Dans un rebondissement judiciaire stupéfiant, un tribunal bangladais vient d’annuler les condamnations prononcées dans le cadre d’un attentat meurtrier qui avait visé l’ex-Première ministre Sheikh Hasina en 2004. Cette décision inattendue soulève de nombreuses questions sur le fonctionnement de la justice au Bangladesh.
Un attentat sanglant qui avait choqué le pays
Rappelons les faits : en août 2004, une violente explosion avait secoué un rassemblement politique où Sheikh Hasina, alors cheffe de l’opposition, venait de prendre la parole. L’attaque à la grenade avait fait une vingtaine de morts et de nombreux blessés, plongeant le Bangladesh dans la stupeur.
À l’époque, les soupçons s’étaient rapidement portés sur le gouvernement en place, dirigé par la rivale politique de Sheikh Hasina, Khaleda Zia. Mais le Parti nationaliste du Bangladesh (BNP) de Mme Zia avait fermement nié toute implication.
Un responsable politique condamné par contumace
Après de longues années d’enquête, Tarique Rahman, fils de Khaleda Zia et président par intérim du BNP, avait finalement été reconnu coupable d’avoir orchestré cet attentat. Réfugié à Londres, il avait été condamné par contumace en 2018, ainsi que 48 autres personnes.
Mais le camp de Rahman n’avait cessé de clamer son innocence, affirmant que le procès était entaché d’ingérences politiques visant à discréditer l’opposition. Ses avocats soutenaient notamment que les accusés avaient été forcés de le désigner comme commanditaire.
Un vice de procédure remet tout en cause
Et c’est précisément sur ce point que la Haute Cour de Dacca vient de leur donner raison. Dans son arrêt rendu ce dimanche, elle a jugé que les condamnations prononcées en 2018 étaient illégales en raison d’un vice de procédure lors du procès en première instance.
L’État a présenté 225 témoins, dont aucun n’a déclaré avoir vu l’un des accusés lancer des grenades ou participer à des réunions en vue de commettre cette attaque.
S. M. Shahjahan, avocat de la défense
Selon la défense, les suspects auraient été détenus arbitrairement pendant 261 jours par les services de renseignement, qui leur auraient extorqué des aveux sous la contrainte. Des allégations explosives qui jettent le trouble sur l’ensemble de la procédure.

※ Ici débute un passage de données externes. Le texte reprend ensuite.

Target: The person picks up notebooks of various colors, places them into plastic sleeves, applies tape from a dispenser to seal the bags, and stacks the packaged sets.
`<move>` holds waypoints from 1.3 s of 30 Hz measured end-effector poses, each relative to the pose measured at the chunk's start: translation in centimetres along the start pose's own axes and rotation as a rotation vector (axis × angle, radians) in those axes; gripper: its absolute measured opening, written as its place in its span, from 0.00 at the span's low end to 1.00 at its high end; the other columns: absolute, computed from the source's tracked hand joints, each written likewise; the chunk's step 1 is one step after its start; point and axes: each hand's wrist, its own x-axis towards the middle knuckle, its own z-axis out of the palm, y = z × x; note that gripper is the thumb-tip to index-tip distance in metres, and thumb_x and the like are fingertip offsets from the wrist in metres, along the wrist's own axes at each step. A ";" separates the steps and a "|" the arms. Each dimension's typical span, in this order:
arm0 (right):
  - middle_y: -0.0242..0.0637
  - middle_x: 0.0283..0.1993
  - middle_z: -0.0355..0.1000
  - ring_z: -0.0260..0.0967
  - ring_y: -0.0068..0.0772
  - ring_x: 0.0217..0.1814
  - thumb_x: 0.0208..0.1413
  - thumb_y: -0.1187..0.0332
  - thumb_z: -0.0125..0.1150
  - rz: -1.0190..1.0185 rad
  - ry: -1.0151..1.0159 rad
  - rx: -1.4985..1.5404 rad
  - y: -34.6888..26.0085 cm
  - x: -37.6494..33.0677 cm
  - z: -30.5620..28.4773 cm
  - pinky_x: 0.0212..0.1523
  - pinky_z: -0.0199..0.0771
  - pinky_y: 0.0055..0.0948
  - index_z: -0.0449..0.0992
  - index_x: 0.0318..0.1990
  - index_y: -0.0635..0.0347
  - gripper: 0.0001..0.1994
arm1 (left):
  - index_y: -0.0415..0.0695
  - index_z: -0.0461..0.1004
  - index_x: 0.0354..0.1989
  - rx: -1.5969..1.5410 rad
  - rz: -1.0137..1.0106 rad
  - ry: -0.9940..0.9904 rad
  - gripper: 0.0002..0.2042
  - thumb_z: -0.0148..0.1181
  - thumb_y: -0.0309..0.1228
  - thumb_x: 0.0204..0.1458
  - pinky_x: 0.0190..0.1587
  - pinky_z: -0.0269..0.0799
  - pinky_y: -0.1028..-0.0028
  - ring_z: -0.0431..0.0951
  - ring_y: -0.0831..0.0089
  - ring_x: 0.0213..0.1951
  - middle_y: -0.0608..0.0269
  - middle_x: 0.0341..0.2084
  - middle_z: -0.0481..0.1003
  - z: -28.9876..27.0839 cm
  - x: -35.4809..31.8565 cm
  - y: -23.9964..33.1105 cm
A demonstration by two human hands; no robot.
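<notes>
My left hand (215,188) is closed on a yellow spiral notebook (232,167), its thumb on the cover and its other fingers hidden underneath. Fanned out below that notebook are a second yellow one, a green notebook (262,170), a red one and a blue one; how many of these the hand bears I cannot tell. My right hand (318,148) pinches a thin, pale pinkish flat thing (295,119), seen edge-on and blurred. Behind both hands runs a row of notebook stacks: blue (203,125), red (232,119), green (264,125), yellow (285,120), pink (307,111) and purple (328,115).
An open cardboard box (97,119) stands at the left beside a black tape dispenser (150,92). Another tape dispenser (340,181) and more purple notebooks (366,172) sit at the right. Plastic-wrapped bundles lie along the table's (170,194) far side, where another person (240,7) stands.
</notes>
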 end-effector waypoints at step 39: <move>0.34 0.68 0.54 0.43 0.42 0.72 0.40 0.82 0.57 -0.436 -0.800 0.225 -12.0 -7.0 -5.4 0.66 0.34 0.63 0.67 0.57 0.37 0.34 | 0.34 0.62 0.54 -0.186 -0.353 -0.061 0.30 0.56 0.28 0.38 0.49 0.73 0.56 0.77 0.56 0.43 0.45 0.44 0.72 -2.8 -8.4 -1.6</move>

Les familles des victimes en quête de vérité
Si ce nouveau rebondissement judiciaire est une victoire pour Tarique Rahman et les autres accusés, il laisse un goût amer aux proches des victimes. Beaucoup craignent que la vérité ne soit jamais établie sur ce sanglant attentat.
J’ai vu des morceaux de corps éparpillés dans la rue. Le tribunal a acquitté tout le monde, mais les victimes attendent toujours que justice soit rendue.
Tafiqul Islam, témoin de l’attaque
Une source proche du dossier a confié que les familles endeuillées étaient sous le choc de cette décision et comptaient se battre pour obtenir la tenue d’un nouveau procès. Mais dans le climat politique tendu qui règne au Bangladesh, rien ne garantit qu’elles obtiendront gain de cause.
Sheikh Hasina chassée du pouvoir en 2023
Ironie du sort, ce coup de théâtre survient près d’un an après la chute de Sheikh Hasina, contrainte de fuir en exil en Inde en août 2022 sous la pression d’un vaste mouvement de contestation. Celle qui dirigeait le pays d’une main de fer depuis 2009 a dû céder le pouvoir, laissant le Bangladesh dans l’incertitude.
Aujourd’hui, beaucoup s’interrogent sur les conséquences de ce énième rebondissement judiciaire sur la fragile stabilité du pays. Une chose est sûre : 18 ans après les faits, l’attentat de 2004 continue de hanter la vie politique bangladaise. Et le chemin vers la vérité et la réconciliation semble encore bien long.